TASK OBJECTIVE:
Starting at the line that contains "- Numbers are" and ending at the line that contains "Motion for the", the lines below are to be given again exactly, with nothing added.

----

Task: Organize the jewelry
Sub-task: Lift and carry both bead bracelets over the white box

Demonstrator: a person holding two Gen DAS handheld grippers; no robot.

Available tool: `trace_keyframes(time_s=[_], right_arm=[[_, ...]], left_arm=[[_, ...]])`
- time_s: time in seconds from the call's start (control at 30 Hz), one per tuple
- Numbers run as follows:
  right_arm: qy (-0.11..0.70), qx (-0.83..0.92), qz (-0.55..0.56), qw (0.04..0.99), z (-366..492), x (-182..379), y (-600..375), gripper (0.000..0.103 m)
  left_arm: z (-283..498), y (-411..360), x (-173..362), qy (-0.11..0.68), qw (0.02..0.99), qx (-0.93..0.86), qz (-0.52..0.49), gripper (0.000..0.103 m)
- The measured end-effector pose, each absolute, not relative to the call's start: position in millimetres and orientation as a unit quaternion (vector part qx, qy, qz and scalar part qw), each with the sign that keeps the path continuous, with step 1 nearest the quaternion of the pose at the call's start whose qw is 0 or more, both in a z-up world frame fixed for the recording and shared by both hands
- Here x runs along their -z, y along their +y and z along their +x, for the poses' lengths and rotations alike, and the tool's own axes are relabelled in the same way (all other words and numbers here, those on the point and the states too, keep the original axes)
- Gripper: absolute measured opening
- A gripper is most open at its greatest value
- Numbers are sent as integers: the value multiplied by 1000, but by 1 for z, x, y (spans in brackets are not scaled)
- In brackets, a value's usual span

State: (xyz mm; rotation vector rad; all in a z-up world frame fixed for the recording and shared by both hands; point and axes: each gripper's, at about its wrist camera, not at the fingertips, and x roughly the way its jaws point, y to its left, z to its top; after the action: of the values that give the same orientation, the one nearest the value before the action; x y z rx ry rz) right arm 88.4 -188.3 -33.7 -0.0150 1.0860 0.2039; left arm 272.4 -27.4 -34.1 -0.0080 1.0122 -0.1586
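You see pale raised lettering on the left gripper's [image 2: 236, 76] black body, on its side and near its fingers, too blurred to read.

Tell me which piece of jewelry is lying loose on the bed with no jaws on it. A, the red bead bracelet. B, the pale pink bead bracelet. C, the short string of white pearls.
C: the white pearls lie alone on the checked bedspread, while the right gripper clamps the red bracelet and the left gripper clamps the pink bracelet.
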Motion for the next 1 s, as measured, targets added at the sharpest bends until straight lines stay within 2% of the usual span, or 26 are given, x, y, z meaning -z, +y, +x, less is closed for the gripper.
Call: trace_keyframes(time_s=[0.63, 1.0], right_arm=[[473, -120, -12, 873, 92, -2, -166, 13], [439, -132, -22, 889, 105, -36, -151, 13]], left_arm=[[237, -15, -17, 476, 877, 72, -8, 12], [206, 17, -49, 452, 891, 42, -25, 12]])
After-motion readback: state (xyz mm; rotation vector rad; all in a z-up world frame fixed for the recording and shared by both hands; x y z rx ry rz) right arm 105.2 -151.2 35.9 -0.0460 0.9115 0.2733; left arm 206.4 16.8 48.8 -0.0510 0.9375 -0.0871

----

YOUR SOLUTION:
- Numbers are sent as integers: the value multiplied by 1000, but by 1 for z, x, y (spans in brackets are not scaled)
- In brackets, a value's usual span

State: (xyz mm; rotation vector rad; all in a z-up world frame fixed for the recording and shared by both hands; point and axes: each gripper's, at about its wrist camera, not at the fingertips, and x roughly the way its jaws point, y to its left, z to its top; after the action: of the values that give the same orientation, the one nearest the value before the action; x y z rx ry rz) right arm 88.4 -188.3 -33.7 -0.0150 1.0860 0.2039; left arm 272.4 -27.4 -34.1 -0.0080 1.0122 -0.1586
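You see pale raised lettering on the left gripper's [image 2: 236, 76] black body, on its side and near its fingers, too blurred to read.

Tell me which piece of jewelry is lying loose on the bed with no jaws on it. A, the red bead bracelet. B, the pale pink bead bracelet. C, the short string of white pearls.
C: the white pearls lie alone on the checked bedspread, while the right gripper clamps the red bracelet and the left gripper clamps the pink bracelet.
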Motion for the next 1 s, as measured, targets added at the sharpest bends until straight lines stay within 2% of the usual span, or 26 are given, x, y, z meaning -z, +y, +x, less is closed for the gripper.

What the exercise required has been answered in full.